• [What you will do]: Each line with the word "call" must appear in the answer, copied from the records.

• [Supplied records]:
# # # #
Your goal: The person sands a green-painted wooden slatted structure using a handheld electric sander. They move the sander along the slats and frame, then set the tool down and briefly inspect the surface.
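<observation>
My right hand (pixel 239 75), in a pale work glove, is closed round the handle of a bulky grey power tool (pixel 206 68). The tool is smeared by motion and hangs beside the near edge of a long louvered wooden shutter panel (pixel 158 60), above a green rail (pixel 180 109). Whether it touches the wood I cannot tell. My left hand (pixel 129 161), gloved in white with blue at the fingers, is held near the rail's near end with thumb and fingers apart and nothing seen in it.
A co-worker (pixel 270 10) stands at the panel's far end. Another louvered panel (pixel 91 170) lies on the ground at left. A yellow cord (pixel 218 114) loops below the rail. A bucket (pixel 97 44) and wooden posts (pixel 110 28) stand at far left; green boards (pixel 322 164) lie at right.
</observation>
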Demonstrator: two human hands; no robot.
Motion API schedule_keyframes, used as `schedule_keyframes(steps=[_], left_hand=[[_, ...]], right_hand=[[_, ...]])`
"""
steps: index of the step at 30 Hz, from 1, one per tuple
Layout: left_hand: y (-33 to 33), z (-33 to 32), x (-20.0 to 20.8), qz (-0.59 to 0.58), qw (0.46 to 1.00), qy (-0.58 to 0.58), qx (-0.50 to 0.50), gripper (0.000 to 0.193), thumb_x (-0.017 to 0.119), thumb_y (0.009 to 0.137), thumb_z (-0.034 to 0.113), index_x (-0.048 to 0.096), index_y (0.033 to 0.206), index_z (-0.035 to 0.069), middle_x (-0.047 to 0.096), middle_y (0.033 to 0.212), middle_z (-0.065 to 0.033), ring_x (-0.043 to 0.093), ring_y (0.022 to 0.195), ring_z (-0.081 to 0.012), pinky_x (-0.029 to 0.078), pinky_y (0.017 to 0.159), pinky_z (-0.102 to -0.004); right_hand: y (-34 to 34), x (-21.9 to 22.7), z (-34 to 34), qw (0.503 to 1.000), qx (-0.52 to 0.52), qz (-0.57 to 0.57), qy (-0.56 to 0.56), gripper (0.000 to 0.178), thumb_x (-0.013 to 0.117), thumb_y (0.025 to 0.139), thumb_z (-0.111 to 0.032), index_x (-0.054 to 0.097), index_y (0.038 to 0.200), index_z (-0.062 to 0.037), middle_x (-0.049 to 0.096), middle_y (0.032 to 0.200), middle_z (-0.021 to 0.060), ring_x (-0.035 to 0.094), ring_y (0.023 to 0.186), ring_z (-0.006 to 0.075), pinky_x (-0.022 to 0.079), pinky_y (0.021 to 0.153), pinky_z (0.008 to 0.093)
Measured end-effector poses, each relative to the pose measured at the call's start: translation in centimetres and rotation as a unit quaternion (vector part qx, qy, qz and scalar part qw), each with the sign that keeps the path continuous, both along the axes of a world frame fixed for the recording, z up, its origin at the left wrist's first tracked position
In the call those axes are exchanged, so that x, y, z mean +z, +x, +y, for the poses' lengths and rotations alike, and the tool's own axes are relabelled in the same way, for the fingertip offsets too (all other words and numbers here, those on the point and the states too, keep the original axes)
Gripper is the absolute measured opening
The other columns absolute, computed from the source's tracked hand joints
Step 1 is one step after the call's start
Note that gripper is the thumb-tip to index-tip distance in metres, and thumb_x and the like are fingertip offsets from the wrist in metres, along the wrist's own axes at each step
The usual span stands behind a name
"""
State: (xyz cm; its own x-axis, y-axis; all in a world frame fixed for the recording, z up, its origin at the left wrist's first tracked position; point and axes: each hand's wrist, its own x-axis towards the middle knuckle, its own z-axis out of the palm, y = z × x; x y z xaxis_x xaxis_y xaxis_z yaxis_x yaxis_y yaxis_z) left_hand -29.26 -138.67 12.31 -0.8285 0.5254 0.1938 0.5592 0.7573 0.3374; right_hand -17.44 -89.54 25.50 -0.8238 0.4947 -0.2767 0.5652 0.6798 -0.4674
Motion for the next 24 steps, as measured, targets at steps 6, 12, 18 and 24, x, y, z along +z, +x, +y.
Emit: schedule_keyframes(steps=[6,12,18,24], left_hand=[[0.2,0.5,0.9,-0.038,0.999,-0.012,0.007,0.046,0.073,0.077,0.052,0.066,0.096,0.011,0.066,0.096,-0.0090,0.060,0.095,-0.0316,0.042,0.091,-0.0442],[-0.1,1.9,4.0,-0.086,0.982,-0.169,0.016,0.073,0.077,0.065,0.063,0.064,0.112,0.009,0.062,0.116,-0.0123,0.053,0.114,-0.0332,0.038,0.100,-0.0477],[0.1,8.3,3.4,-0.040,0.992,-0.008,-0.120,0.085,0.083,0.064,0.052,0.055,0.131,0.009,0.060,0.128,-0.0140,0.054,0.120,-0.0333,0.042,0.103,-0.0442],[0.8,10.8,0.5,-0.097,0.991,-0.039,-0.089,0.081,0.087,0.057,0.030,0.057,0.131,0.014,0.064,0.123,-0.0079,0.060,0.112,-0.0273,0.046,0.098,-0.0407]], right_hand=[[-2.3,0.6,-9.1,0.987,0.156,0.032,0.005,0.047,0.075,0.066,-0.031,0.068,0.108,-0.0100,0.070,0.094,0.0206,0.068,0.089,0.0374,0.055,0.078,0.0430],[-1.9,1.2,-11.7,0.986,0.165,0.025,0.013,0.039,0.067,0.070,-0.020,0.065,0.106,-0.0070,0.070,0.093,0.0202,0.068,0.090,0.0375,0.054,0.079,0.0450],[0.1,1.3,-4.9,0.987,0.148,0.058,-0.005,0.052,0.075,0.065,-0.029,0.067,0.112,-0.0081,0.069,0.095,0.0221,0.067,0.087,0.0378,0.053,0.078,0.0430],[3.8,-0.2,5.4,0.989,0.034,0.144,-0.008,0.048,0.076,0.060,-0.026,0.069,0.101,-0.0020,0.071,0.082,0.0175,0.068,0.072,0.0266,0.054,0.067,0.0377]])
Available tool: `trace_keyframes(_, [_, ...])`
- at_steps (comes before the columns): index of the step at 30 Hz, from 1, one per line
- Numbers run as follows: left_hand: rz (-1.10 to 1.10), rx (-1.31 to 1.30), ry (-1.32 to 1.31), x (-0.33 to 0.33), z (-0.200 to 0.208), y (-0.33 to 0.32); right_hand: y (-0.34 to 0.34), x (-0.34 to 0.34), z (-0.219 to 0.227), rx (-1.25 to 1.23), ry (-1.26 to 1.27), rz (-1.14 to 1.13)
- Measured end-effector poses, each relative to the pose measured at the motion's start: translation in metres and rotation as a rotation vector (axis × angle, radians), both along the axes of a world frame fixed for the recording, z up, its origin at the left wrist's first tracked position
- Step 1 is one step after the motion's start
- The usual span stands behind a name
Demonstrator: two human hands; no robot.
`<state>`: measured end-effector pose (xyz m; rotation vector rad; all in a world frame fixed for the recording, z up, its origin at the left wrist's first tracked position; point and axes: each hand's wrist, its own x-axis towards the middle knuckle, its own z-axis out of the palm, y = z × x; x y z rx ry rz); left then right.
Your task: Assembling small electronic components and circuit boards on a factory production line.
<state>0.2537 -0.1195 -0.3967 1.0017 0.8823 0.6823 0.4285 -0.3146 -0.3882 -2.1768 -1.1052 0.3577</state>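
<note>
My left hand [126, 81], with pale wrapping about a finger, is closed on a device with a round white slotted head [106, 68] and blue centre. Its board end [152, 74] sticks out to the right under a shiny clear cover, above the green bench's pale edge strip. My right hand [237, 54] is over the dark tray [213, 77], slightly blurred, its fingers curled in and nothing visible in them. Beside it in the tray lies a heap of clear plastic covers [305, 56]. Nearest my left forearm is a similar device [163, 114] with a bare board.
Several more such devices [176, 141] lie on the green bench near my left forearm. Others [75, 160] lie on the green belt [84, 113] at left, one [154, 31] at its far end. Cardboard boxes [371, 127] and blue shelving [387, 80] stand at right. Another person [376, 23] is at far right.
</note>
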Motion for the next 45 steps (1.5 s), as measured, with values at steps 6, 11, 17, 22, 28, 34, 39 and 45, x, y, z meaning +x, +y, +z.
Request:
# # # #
• [Result]:
Measured end-effector poses, each relative to the pose measured at the call's start: translation in centimetres and rotation as a unit quaternion (vector part qx, qy, qz and scalar part qw), each with the sign that keeps the path continuous, both along the axes of a world frame fixed for the recording, z up, its origin at the left wrist's first tracked position
In the call those axes are exchanged, so that x, y, z mean +z, +x, +y, for the poses' lengths and rotations alike, and the tool's own axes are relabelled in the same way, for the fingertip offsets too (all other words and numbers here, those on the point and the states too, keep the original axes)
Step 1 is one step after the call's start

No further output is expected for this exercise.